WORK REQUEST: The records beneath should be printed exactly, and the pictures are to be left out.

=======

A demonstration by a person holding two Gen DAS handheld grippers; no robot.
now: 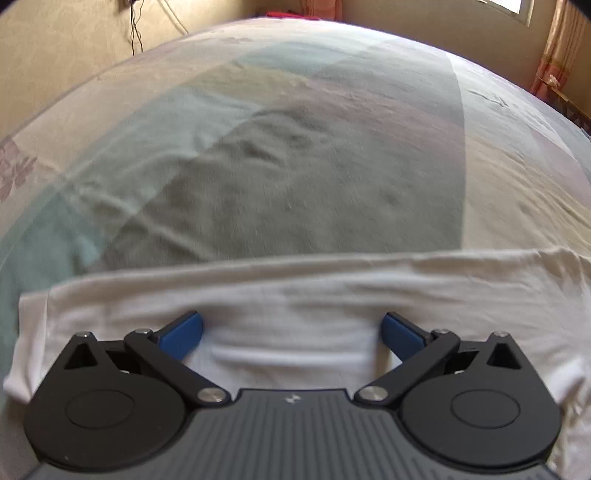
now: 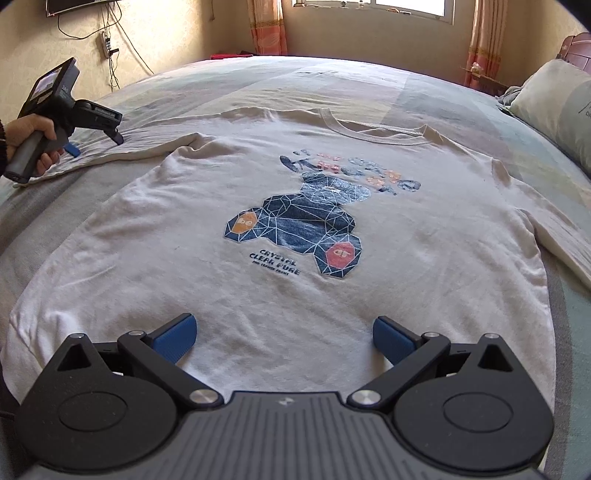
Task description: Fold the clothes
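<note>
Lying flat, soft white T-shirt, ribbed collar, faceted print

A bed sheet in pale green, grey and cream blocks fills most of my right view. A pillow lies at the right edge. Orange curtains hang at top centre and top right, beside a bright window. At upper left I see cables running down the beige wall under a dark screen.
</note>
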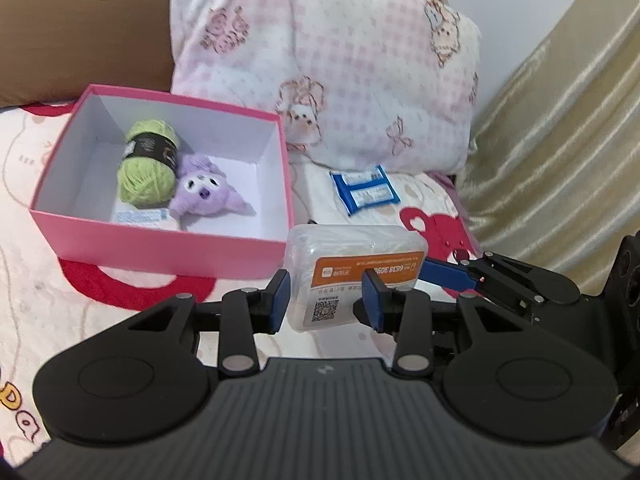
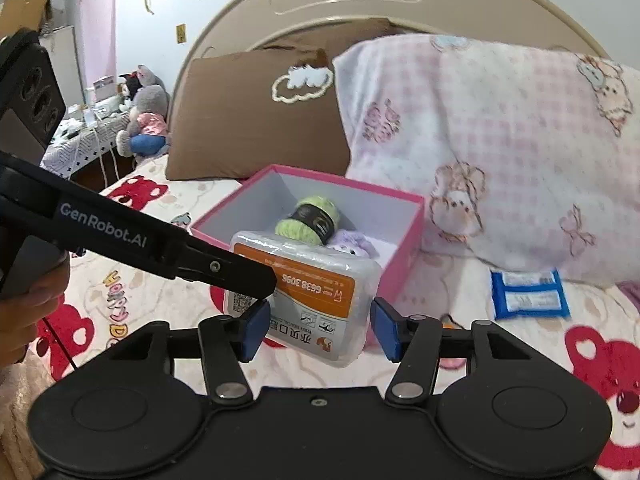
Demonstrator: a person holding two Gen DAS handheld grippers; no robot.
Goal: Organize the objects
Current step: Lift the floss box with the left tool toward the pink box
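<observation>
Clear plastic box [image 1: 356, 276] with an orange label is shown raised above the bedspread [image 1: 36, 184], just in front of the near right corner of the pink box [image 1: 160, 240]. The plastic box is seen between the blue pads of the left gripper [image 1: 326, 300]; in the left wrist view the left pad lies against its side, while the right pad overlaps its label, so a pinch is likely but full contact cannot be confirmed. The right gripper [image 2: 318, 330] is shown partly spread around the same box: in the right wrist view its left pad is close against the box's edge and its right pad stands just apart from it. The left gripper's arm is seen crossing the right wrist view from the left, its tip at the box's label. Inside the pink box, a green yarn ball [image 1: 148, 168], a purple plush toy [image 1: 208, 192] and a small white packet [image 1: 140, 216] are contained. A blue packet [image 1: 364, 194] lies on the bedspread below the pink checked pillow [image 1: 360, 60]; a brown pillow [image 2: 256, 120] stands beside it.
</observation>
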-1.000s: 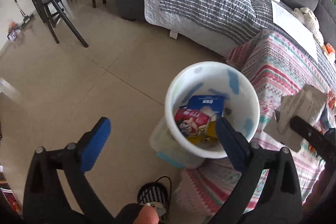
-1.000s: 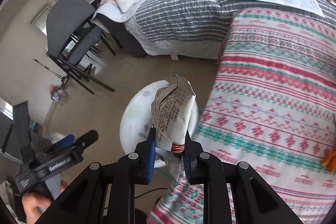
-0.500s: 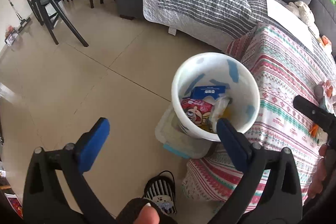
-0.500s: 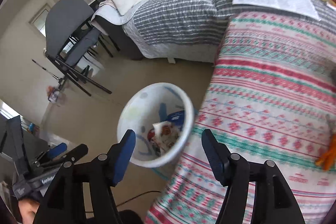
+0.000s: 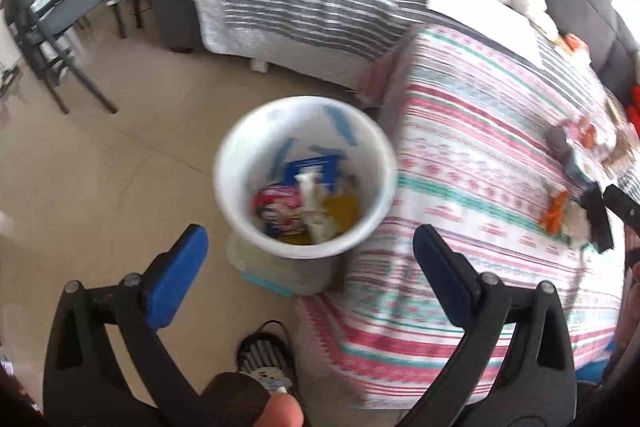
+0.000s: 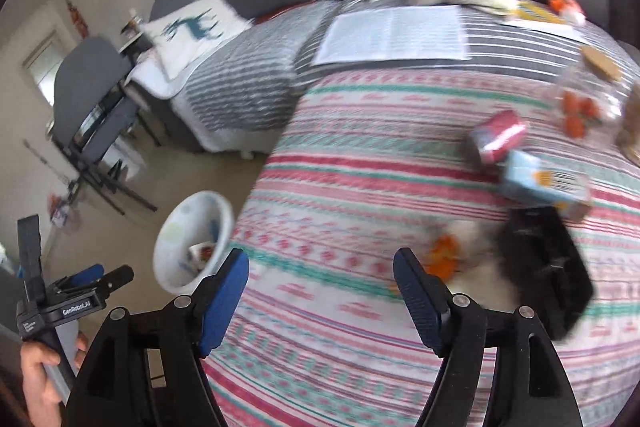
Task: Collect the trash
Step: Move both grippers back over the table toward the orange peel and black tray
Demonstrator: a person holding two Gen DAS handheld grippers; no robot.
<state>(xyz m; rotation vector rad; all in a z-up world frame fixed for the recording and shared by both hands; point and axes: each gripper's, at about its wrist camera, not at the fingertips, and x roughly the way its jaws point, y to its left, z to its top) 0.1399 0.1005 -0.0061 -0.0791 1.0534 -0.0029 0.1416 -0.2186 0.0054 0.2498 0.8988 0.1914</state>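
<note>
While empty, right tongs (image 6: 320, 279) overhang patterned cloth (image 6: 360, 327).

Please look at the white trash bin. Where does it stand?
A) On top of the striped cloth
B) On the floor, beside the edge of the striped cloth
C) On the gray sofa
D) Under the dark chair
B. The white trash bin stands on the tiled floor, close to the hanging edge of the striped cloth; the right wrist view also shows it there, low beside the cloth.
</note>
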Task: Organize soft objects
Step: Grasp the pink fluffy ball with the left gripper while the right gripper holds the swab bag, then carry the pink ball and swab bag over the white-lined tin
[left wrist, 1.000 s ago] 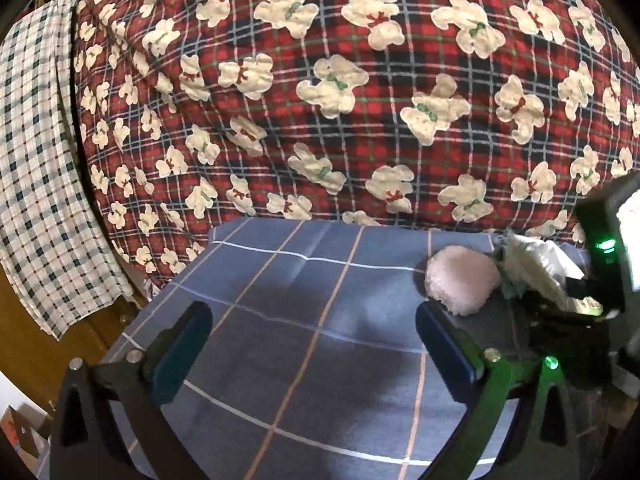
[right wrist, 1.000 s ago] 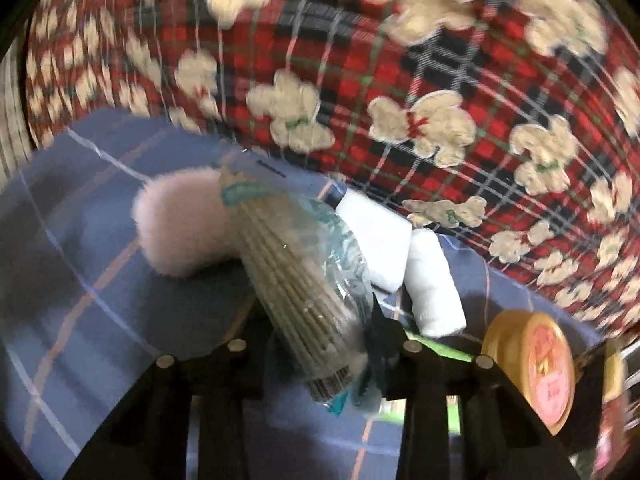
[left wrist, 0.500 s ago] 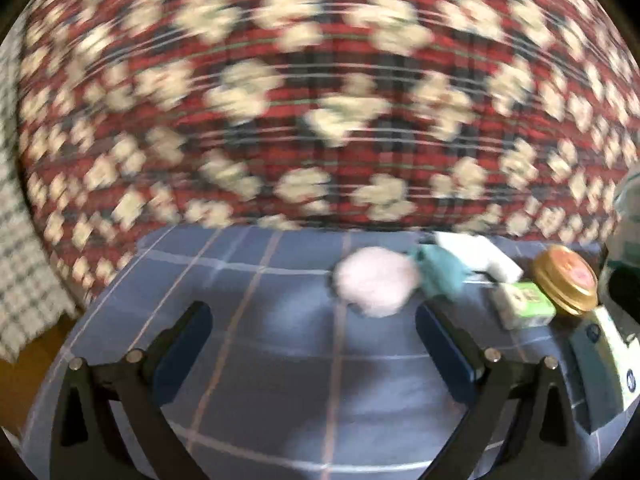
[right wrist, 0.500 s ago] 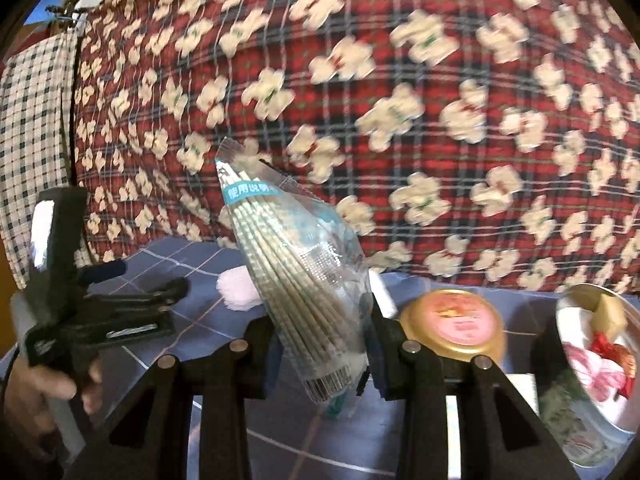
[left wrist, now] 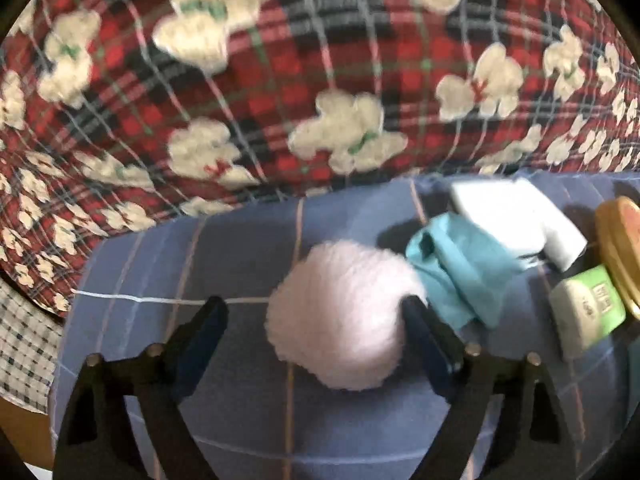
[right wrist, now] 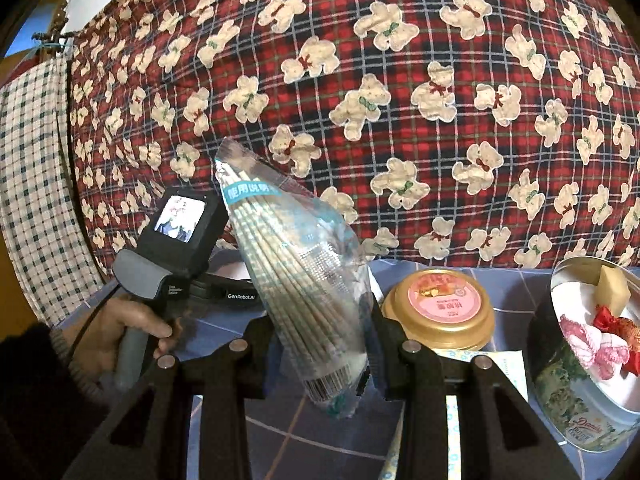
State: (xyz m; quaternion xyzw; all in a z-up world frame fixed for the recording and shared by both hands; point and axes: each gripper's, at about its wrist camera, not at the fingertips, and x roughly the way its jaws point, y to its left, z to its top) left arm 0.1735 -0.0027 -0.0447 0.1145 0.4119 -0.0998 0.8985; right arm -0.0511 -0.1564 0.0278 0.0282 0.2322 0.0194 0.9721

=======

PROBLEM SOLUTION:
A demonstration by a person holding two Gen DAS handheld grippers; no robot.
now: 
now: 
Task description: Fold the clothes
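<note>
Lying flat, soft white T-shirt, ribbed collar, faceted print

A bed sheet in pale green, grey and cream blocks fills most of my right view. A pillow lies at the right edge. Orange curtains hang at top centre and top right, beside a bright window. At upper left I see cables running down the beige wall under a dark screen.
</note>
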Demonstrator: a person holding two Gen DAS handheld grippers; no robot.
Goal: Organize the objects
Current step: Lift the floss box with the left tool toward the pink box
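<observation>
Clear plastic box [image 1: 356, 276] with an orange label is shown raised above the bedspread [image 1: 36, 184], just in front of the near right corner of the pink box [image 1: 160, 240]. The plastic box is seen between the blue pads of the left gripper [image 1: 326, 300]; in the left wrist view the left pad lies against its side, while the right pad overlaps its label, so a pinch is likely but full contact cannot be confirmed. The right gripper [image 2: 318, 330] is shown partly spread around the same box: in the right wrist view its left pad is close against the box's edge and its right pad stands just apart from it. The left gripper's arm is seen crossing the right wrist view from the left, its tip at the box's label. Inside the pink box, a green yarn ball [image 1: 148, 168], a purple plush toy [image 1: 208, 192] and a small white packet [image 1: 140, 216] are contained. A blue packet [image 1: 364, 194] lies on the bedspread below the pink checked pillow [image 1: 360, 60]; a brown pillow [image 2: 256, 120] stands beside it.
</observation>
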-1.000s: 
-1.000s: 
-0.500s: 
-0.500s: 
+0.000s: 
+0.000s: 
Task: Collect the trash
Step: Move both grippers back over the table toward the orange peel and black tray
Demonstrator: a person holding two Gen DAS handheld grippers; no robot.
<state>(xyz m; rotation vector rad; all in a z-up world frame fixed for the recording and shared by both hands; point and axes: each gripper's, at about its wrist camera, not at the fingertips, and x roughly the way its jaws point, y to its left, z to its top) 0.1399 0.1005 -0.0061 -0.0791 1.0534 -0.0029 0.1416 -0.2186 0.0054 0.2498 0.8988 0.1914</state>
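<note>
While empty, right tongs (image 6: 320, 279) overhang patterned cloth (image 6: 360, 327).

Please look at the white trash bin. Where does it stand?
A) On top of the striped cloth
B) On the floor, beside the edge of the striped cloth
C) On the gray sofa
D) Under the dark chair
B. The white trash bin stands on the tiled floor, close to the hanging edge of the striped cloth; the right wrist view also shows it there, low beside the cloth.
</note>
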Task: Organize soft objects
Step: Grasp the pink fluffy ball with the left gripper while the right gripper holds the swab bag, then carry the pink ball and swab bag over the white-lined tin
[left wrist, 1.000 s ago] 
[right wrist, 1.000 s ago] 
[left wrist, 0.500 s ago] 
[right wrist, 0.500 s ago] 
[left wrist, now] 
[right wrist, now] 
State: (xyz m; quaternion xyzw; all in a z-up world frame fixed for the recording and shared by both hands; point and axes: each gripper's, at about its wrist camera, not at the fingertips, and x roughly the way its jaws point, y to its left, z to its top) left arm 0.1735 -0.0027 -0.0447 0.1145 0.4119 -0.0998 0.8985; right arm -0.0511 -0.1564 0.0278 0.0282 0.2322 0.0194 0.9721

The answer given above is complete as it stands.